Pemutusan Kontrak Sepihak: Ulasan Yurisprudensi Nomor 4/Pdt/2018

Sebarkan artikel ini
Pemutusan Kontrak Sepihak
Ilustrasi Gambar oleh Penulis

Literasi Hukum – Sebelum membahas mengenai pemutusan kontrak sepihak, perlu kita pahami terlebih dahulu apa itu kontrak.

Kontrak atau perjanjian adalah kesepakatan antara dua orang atau lebih mengenai hal tertentu yang disetujui oleh mereka. Kontrak dapat berupa lisan atau tertulis, dan dapat dibuat untuk berbagai tujuan, seperti jual beli, sewa menyewa, kerja sama, dan sebagainya.

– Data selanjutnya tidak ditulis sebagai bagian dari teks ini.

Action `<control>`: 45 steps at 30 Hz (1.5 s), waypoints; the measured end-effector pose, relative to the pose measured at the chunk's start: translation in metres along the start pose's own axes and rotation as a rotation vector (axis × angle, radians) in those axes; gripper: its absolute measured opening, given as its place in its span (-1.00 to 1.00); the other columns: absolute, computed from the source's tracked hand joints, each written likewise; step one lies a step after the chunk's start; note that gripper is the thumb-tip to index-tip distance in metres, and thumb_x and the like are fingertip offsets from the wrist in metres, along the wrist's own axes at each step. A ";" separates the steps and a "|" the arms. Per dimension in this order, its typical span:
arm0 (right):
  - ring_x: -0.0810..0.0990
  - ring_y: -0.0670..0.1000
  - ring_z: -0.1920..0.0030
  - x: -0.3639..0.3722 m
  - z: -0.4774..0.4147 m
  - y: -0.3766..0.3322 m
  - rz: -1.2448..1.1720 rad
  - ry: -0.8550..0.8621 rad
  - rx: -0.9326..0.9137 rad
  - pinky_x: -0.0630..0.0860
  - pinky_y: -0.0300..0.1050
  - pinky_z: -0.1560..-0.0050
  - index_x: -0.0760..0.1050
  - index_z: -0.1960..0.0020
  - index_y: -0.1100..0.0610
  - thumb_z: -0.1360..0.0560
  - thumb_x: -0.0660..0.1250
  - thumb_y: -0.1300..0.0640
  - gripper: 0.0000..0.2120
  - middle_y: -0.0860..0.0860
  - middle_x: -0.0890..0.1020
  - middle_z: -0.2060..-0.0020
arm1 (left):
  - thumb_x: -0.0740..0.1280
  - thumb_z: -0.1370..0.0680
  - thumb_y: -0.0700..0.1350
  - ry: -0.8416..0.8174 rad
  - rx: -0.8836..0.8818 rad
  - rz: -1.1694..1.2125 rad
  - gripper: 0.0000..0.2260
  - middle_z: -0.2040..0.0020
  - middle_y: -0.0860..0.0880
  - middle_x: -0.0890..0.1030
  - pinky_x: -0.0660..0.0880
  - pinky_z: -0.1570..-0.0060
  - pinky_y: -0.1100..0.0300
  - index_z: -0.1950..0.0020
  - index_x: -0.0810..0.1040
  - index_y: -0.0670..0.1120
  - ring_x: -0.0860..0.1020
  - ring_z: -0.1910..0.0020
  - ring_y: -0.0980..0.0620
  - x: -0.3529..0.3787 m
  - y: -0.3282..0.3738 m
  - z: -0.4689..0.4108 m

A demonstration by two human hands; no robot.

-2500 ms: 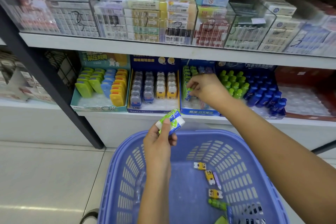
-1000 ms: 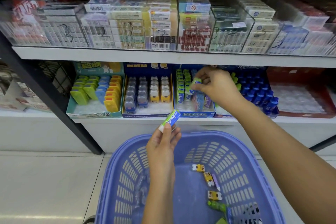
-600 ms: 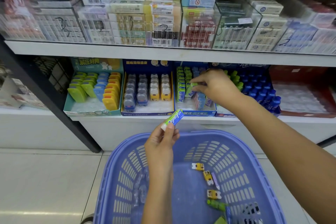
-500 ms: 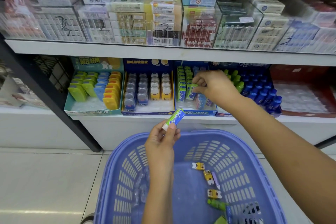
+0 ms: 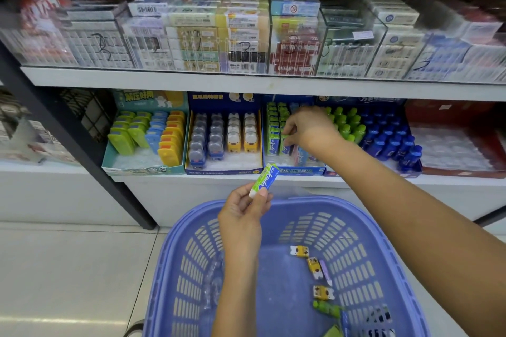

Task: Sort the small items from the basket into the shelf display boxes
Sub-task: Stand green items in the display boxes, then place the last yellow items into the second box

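Observation:
A purple slatted basket (image 5: 175, 260) stands below the shelf. Several small items lie in it, among them yellow ones (image 5: 299, 251) and a green one (image 5: 325, 308). My left hand (image 5: 242, 213) hovers over the basket's far rim and pinches a green-and-blue eraser (image 5: 267, 178) that points up toward the shelf. My right hand (image 5: 306, 128) reaches into the blue display box (image 5: 298, 171) of green-and-blue erasers and pinches one green eraser (image 5: 285, 137) among the upright rows.
On the lower shelf stand a teal box of coloured items (image 5: 145, 139), a blue box of grey and yellow items (image 5: 224, 139), green and blue bottles (image 5: 383, 137) and a red tray (image 5: 454, 145). Clear cases of packets fill the upper shelf (image 5: 246, 79). A black post (image 5: 74, 145) slants at left.
My right hand has moved slightly lower and nearer in the eraser box, still pinching the green eraser. My left hand keeps its eraser in about the same place.

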State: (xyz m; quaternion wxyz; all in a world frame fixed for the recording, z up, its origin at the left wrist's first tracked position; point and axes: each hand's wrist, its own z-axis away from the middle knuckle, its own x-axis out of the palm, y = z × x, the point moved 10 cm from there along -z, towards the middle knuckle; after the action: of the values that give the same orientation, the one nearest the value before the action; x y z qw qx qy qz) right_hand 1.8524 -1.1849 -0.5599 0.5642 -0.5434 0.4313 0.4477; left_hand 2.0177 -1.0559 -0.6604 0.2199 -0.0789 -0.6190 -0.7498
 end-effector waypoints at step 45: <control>0.58 0.13 -0.09 0.142 0.132 0.037 0.147 -0.413 -0.059 0.47 -0.11 -0.03 0.55 -0.12 0.15 -0.39 0.44 0.18 -0.69 0.14 0.61 -0.07 | 0.38 -0.45 -0.28 -0.624 0.044 -1.284 -0.56 -0.27 -0.16 0.55 0.38 -0.20 0.17 -0.33 0.48 -0.18 0.51 -0.24 -0.08 0.036 -0.117 0.010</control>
State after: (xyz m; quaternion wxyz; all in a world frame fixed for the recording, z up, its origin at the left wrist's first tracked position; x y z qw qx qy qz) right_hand 1.8490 -1.0471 -0.7011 0.5904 -0.4237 0.3318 0.6016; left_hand 1.9337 -1.0387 -0.7485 -0.4507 0.0948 -0.5923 -0.6611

Menurut hukum perdata Indonesia, kontrak harus memenuhi empat syarat agar dapat dianggap sah, yaitu:

  1. Kesepakatan para pihak. Kedua belah pihak harus setuju untuk membuat kontrak.
  2. Kecakapan para pihak. Kedua belah pihak harus memiliki kapasitas untuk membuat kontrak.
  3. Hal tertentu yang dapat ditentukan secara jelas. Kontrak harus mengatur mengenai hal tertentu yang jelas dan dapat diidentifikasi.
  4. Sebab/causa yang diperbolehkan secara hukum. Sebab/causa dari kontrak harus diperbolehkan secara hukum.

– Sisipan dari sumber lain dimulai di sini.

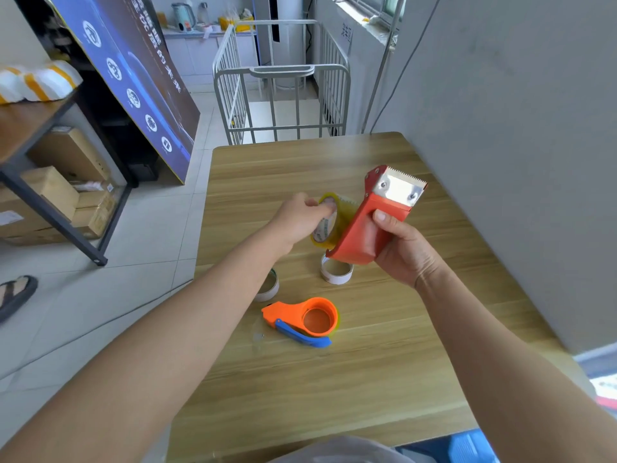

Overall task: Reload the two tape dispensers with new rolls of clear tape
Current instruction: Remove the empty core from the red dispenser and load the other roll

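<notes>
- At the centre of the frame, above the table (367, 379), a red dispenser (364, 232) is held up in the right hand (405, 252), the fingers wrapped round its body and the thumb pressed on its upper face.
- Its long axis is tilted, the toothed metal blade (400, 188) pointing to the upper right and the rounded lower end to the lower left.
- A roll of clear, yellowish tape (329, 222) is gripped by the left hand (300, 218), fingertips closed through its core; it lies immediately left of the dispenser, touching or partly tucked behind its left edge.
- Whether the roll is already seated on the hub cannot be told, since that side of the dispenser is turned away.
- The coming move is judged to turn on this: the roll must be pushed rightward into the open left side, its core lined up with the hub, while the dispenser is steadied by the right hand.
- Lower in the frame, an orange dispenser (305, 320) with a blue lever lies flat on the table, nearer the left arm; a roll appears to be fitted in it already.
- Two white empty cores (337, 272) stand on the table between it and the hands, one partly hidden by the left forearm.
</notes>
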Demonstrator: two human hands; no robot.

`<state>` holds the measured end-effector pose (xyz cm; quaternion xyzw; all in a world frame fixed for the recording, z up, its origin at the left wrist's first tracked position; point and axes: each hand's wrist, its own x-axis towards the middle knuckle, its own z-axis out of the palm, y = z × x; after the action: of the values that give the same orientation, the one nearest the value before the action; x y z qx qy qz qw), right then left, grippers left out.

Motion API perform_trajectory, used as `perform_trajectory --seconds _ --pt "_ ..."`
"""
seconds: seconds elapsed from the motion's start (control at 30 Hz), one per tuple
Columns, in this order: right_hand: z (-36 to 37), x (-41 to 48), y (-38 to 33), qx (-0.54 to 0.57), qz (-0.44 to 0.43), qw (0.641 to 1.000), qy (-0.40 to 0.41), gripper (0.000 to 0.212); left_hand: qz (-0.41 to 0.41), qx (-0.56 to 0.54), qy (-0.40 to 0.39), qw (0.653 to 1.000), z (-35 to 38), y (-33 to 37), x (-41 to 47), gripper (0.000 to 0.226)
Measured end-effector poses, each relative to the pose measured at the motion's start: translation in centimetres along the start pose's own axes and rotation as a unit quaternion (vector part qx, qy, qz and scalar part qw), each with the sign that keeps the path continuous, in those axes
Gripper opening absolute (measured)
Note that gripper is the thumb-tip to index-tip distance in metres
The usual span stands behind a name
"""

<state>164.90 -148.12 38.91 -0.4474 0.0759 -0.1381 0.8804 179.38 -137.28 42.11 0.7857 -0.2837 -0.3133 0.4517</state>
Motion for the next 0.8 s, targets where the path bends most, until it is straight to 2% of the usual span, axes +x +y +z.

Terkait dengan pemutusan kontrak secara sepihak telah terdapat Yurisprudensi Nomor 4/Pdt/2018 yang menjadi titik tumpu baru bagi hakim dalam memutus perkara pemutusan kontrak secara sepihak. Berbagai putusan sebelumnya menyatakan bahwa tindakan tersebut merupakan perbuatan melawan hukum sebab bertentangan dengan ketentuan Pasal 1338 ayat (1) Kitab Undang-Undang Hukum Perdata (selanjutnya disebut “KUHPerdata”). Lantas bagaimana penerapan norma tersebut?

Istilah “Pembatalan” vs “Pemutusan”

Pada prinsipnya, Yurisprudensi Nomor 4/Pdt/2018 memuat norma mengenai pemutusan kontrak sepihak. Hal ini disebabkan pemutusan tersebut dilandasi oleh adanya wanprestasi. Untuk diketahui, terdapat perbedaan yang mendasar mengenai pembatalan dan pemutusan kontrak.

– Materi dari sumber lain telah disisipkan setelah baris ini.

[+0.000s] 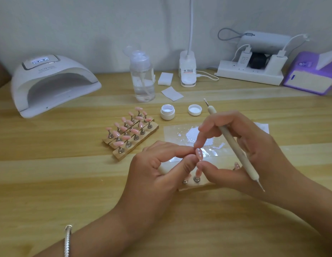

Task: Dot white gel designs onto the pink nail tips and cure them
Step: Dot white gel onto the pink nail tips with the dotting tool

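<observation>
Pink oval nail tip with white dots (199, 153) pinched mid-scene, raised just above a short wooden holder strip (197, 184). Left hand (156, 169) thumb and forefinger on its left edge; right hand (245, 145) forefinger on top end, thumb at bottom end. Cream double-ended dotting tool (233, 143) also gripped in right hand, slanted, both metal tips free of contact. Clear plastic sheet with white gel puddle (194, 133) just behind fingers. Small white gel jar (167, 112) and its lid (194, 110) beyond sheet's far edge. Wooden racks of plain pink tips (130, 132) left of sheet, narrow gap between. White curing lamp (50, 84) far left, well apart, mouth open toward table.
</observation>
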Demonstrator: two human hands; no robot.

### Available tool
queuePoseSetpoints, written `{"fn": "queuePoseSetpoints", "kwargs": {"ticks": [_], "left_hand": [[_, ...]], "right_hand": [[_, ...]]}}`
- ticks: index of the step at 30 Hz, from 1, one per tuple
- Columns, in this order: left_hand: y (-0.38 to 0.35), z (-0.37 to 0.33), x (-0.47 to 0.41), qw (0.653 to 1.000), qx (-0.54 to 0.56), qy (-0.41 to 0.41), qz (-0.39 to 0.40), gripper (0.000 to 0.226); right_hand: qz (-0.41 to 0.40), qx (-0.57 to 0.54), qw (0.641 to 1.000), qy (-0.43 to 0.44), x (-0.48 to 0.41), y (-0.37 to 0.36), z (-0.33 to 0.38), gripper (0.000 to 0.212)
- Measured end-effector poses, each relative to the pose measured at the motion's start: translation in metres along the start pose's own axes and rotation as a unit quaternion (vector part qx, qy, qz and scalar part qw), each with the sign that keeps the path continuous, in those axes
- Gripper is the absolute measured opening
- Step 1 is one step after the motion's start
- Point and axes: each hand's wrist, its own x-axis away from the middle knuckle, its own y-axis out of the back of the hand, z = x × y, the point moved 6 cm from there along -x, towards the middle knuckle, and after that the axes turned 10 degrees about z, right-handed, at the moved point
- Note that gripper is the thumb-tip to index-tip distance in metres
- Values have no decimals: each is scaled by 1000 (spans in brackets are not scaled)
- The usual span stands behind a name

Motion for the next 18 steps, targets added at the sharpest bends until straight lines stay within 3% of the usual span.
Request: {"fn": "queuePoseSetpoints", "kwargs": {"ticks": [6, 12, 18], "left_hand": [[-2, -3, 0, 1000, -13, 10, 23, 18], [-10, -1, 1, 993, -74, 53, 73, 36], [-18, 5, 2, 964, -228, 63, 118, 37]], "right_hand": [[-20, 3, 999, 47, 11, 3, -7, 45], [106, 4, 994, 5, 9, 35, -15, 40], [208, 20, 975, -82, 16, 33, -33, 43]]}}
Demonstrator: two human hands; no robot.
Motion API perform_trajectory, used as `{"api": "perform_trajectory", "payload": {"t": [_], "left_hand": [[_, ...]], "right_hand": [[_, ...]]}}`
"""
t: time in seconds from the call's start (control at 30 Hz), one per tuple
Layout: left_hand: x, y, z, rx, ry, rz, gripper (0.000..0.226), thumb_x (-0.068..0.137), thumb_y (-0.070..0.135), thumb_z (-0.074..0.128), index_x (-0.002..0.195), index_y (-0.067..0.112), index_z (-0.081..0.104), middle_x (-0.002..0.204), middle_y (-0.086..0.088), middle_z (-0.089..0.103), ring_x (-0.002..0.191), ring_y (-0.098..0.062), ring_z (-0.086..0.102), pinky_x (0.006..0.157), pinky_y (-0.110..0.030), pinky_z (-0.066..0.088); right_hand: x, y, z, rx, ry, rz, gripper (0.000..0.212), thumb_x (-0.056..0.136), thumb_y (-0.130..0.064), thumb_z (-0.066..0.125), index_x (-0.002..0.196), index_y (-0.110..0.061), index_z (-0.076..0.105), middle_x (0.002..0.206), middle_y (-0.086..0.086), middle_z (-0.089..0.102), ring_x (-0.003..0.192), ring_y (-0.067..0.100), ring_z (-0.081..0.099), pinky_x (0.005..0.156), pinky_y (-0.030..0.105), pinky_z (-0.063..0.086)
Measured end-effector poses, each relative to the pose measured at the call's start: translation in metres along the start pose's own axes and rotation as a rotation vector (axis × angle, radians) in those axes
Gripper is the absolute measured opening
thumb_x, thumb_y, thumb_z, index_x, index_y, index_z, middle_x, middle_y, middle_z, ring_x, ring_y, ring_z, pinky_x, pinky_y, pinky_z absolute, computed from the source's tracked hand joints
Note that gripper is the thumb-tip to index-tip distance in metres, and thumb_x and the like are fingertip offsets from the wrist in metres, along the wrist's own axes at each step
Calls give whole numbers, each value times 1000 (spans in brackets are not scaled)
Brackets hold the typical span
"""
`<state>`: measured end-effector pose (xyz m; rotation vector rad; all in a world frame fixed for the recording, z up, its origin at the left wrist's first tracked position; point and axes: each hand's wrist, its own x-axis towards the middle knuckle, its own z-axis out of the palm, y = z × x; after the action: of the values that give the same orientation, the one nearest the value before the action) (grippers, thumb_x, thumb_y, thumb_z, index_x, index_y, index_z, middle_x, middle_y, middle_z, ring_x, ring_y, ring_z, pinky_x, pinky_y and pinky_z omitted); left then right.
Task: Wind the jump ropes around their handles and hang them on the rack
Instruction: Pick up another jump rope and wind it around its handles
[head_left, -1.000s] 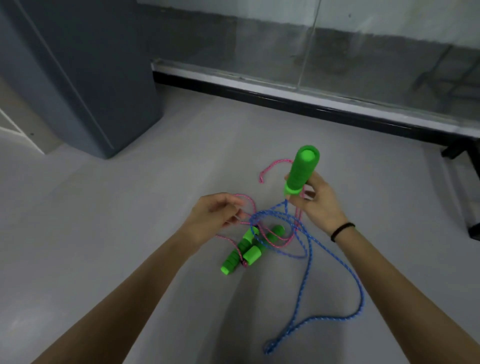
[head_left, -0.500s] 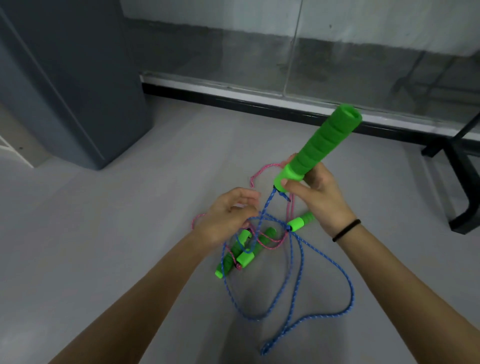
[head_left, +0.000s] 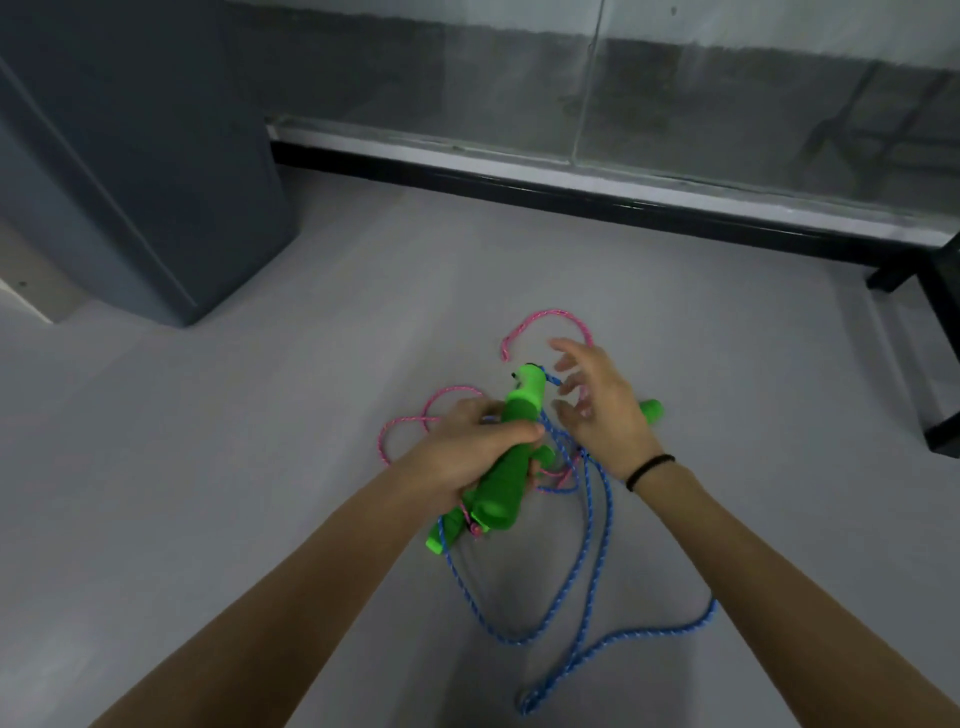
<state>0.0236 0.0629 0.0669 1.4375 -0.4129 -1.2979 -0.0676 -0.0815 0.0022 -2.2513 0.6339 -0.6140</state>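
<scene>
The left hand (head_left: 467, 452) grips a green handle (head_left: 506, 483) around its middle, fingers and thumb curled tight round it, the handle tilted with its rope end pointing away from the person. The right hand (head_left: 597, 410) holds nothing; its fingers are spread and loosely bent just beside that rope end. The blue rope (head_left: 592, 525) leaves the handle's tip and trails below both hands in loose loops on the floor (head_left: 260, 467). The pink rope (head_left: 550, 314) lies beyond the hands. Two more green handles lie on the floor - a second handle (head_left: 652, 410) just right of the right hand, a third handle (head_left: 441, 535) under the left.
</scene>
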Motion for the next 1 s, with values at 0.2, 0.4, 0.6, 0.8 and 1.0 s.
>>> {"api": "perform_trajectory", "payload": {"t": [0.2,0.4,0.6,0.8,1.0], "left_hand": [[11,-1,-5,20,7,13,12,83,-1,60,93,5,56,75,-14,61,44,-15,57,46,-25,52],[17,5,-13,-2,47,17,31,83,-6,57,114,-1,53,88,-20,57,44,-14,55,43,-23,49],[15,23,-8,38,77,96,27,84,-7,52,110,-2,52,82,-15,60,41,-12,52,40,-20,46],[-11,90,13,91,138,197,14,81,-4,58,90,6,60,52,-7,54,41,-15,48,41,-18,42],[-85,211,49,45,71,220,38,86,10,60,123,20,56,90,-14,65,70,-18,62,58,-22,53]], "right_hand": [[15,122,29,-457,-379,464,71,78,3,56,140,-7,23,139,18,37,127,33,39,105,38,36],[-5,147,42,-978,-608,415,45,95,-10,30,139,-16,30,145,8,31,135,26,28,103,41,36],[2,110,14,-870,-473,590,38,92,-30,41,120,-6,52,126,16,48,113,34,54,93,38,45],[42,-33,-69,-24,-127,723,45,83,-46,53,58,-8,59,49,9,59,53,23,62,63,34,52],[75,-214,-183,615,209,484,34,92,-26,49,59,-16,51,44,-5,53,44,9,55,46,22,49]]}}
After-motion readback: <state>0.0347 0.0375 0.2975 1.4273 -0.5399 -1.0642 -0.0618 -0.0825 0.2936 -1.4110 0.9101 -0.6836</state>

Pembatalan kontrak berarti terdapat salah satu syarat sah perjanjian yang tidak dipenuhi, sedangkan pemutusan kontrak berarti salah satu pihak wanprestasi.

Kalimat “…ontbindende voorwaarde…” pada Pasal 1266 KUHPerdata lebih tepat diterjemahkan sebagai ‘syarat putus’. Inkonsistensi istilah ini dapat dilihat pada beberapa putusan, seperti Putusan Nomor 704 K/Sip/1972 yang menggunakan istilah pembatalan, sedangkan Putusan Nomor 1001 K/Sip/1972 menggunakan istilah putus.

Pro-Kontra Pemutusan Kontrak Sepihak

Pemutusan kontrak sepihak telah digunakan dalam praktik sejak lama, tetapi dipandang salah secara normatif. Pendapat yang kontrak mendasarkan pada ketentuan dalam KUHPerdata yang melarang pemutusan kontrak sepihak, antara lain Pasal 1266 ayat (2), Pasal 1267, dan Pasal 1338 ayat (2).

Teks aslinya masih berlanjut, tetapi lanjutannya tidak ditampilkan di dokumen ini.